Pourtant, dès le début, Israël a pris pour cible les nouvelles autorités syriennes. Dans les deux jours qui ont suivi la chute d'Assad en décembre dernier, Israël a effectué plus de 500 frappes sur des cibles militaires syriennes. Il s'agissait notamment d'installations navales et de sites présumés de fabrication d'armes chimiques.
Israël s'est également emparé de territoires supplémentaires. Il a pénétré dans la zone démilitarisée de 235 km2 définie par l'accord de désengagement de 1974, et même au-delà. Il a établi neuf avant-postes dans cette nouvelle zone dans le but déclaré d'en prendre le contrôle total. Israël veut contrôler le Mont Hermon (Jabal al-Cheikh), un lieu stratégique qui lui donne une vue sur Damas et la vallée de la Békaa.

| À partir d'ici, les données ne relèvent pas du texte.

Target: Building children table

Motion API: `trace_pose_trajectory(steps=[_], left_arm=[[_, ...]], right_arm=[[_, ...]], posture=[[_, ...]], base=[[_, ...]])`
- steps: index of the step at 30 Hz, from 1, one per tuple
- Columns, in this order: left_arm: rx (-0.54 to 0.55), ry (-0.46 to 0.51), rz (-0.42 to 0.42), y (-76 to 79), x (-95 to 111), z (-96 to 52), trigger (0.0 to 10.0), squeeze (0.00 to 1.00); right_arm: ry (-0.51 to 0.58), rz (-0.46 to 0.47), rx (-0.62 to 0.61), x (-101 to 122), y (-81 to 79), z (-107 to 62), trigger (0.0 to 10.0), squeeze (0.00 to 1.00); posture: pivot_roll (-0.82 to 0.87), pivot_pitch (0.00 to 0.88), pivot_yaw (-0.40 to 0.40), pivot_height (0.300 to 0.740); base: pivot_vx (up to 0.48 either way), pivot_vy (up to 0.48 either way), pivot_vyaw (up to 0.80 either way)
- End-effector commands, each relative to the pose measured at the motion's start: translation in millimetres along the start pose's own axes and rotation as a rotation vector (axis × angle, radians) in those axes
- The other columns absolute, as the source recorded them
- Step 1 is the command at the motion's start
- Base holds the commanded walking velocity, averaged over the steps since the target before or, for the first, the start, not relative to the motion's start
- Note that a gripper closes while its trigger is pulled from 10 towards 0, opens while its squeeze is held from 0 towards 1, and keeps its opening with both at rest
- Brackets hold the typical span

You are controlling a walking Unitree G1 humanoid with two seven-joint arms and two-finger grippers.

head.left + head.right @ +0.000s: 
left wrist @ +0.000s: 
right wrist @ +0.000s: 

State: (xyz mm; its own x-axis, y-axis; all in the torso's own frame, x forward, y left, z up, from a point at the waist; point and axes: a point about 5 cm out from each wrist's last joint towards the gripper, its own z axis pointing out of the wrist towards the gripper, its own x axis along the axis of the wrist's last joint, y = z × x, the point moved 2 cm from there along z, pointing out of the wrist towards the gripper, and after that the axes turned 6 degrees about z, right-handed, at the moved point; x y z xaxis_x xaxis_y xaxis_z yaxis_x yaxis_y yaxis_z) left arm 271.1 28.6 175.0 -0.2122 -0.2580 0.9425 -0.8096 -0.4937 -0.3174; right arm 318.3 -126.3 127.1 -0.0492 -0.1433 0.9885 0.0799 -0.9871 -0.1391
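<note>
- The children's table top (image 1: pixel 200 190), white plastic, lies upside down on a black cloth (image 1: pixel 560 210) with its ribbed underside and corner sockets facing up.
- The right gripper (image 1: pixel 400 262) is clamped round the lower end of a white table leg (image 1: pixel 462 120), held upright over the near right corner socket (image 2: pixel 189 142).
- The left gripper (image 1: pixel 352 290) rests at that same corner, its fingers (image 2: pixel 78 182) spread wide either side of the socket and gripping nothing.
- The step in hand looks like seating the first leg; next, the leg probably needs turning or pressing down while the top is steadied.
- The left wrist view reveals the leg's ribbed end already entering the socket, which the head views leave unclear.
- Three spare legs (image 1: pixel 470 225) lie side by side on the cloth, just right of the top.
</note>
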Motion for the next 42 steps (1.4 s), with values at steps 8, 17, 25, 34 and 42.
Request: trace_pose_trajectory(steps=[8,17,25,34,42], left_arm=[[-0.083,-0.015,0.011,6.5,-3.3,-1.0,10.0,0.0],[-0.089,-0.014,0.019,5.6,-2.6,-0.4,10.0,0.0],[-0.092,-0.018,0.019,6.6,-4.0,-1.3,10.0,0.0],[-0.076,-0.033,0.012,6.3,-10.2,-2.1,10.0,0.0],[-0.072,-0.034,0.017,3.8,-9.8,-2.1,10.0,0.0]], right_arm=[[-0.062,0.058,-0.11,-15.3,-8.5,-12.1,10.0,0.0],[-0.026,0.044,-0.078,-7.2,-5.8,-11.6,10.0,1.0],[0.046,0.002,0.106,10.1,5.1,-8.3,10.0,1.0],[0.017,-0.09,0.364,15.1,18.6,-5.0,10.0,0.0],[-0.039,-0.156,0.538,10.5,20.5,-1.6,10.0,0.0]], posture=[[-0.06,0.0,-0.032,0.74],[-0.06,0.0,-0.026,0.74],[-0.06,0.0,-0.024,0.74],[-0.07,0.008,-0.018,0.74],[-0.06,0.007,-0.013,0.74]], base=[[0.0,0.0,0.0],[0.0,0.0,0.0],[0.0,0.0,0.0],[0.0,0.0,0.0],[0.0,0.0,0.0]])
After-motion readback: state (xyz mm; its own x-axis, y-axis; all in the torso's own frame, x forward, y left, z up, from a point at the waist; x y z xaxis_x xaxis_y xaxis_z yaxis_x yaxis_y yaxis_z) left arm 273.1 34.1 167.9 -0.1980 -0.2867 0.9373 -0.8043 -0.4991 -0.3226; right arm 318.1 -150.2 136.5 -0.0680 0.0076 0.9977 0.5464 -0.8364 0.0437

Dans un premier temps, Israël a déclaré au Conseil de sécurité des Nations unies qu'il s'agissait de «mesures limitées et temporaires». En février, le Premier ministre israélien Benjamin Netanyahou déclarait qu'Israël resterait «indéfiniment» sur place.
Dans les deux jours qui ont suivi la chute d'Assad, Israël a effectué plus de 500 frappes sur des cibles militaires syriennes
Chris Doyle
En outre, Israël a fait pression sur les États-Unis pour qu'ils maintiennent les sanctions imposées au régime d'Assad. L'UE et le Royaume-Uni ont progressivement assoupli leurs régimes de sanctions, mais les États-Unis se sont montrés réticents. Cela freine la Syrie car, avec les sanctions bancaires américaines en place, les entreprises et les investisseurs ne prendront pas le risque de faire des affaires dans le pays – une étape vitale pour revitaliser l'économie syrienne à l'arrêt. Les expatriés syriens hésitent à envoyer des fonds à leurs familles.
Israël a tenté de faire respecter une zone démilitarisée dans le sud de la Syrie. Le ministre de la Défense, Israël Katz, a déclaré que Tel-Aviv «ne permettrait pas que le sud de la Syrie devienne le sud du Liban». Il n'autorisera aucune tentative du gouvernement syrien d'établir une présence dans la zone de sécurité et celle-ci doit être totalement démilitarisée.
Pour renforcer ces actions, les autorités israéliennes se sont attribué un rôle de gardien des communautés druzes dans le sud de la Syrie. Des fonctionnaires israéliens ont tendu la main à des personnalités druzes, en essayant de les séduire par des offres de travail sur le plateau du Golan, avec des résultats mitigés.
Tout cela est-il dû au fait qu'Israël craint le groupe islamiste Hayat Tahrir al-Cham? Son héritage extrémiste est bien connu, puisqu'il est issu d'Al-Qaïda, dont il s'est séparé en 2016. De nombreux Syriens restent inquiets au sujet de HTC. Mais quelle menace réaliste la Syrie fait-elle peser sur Israël aujourd'hui ou dans un avenir proche?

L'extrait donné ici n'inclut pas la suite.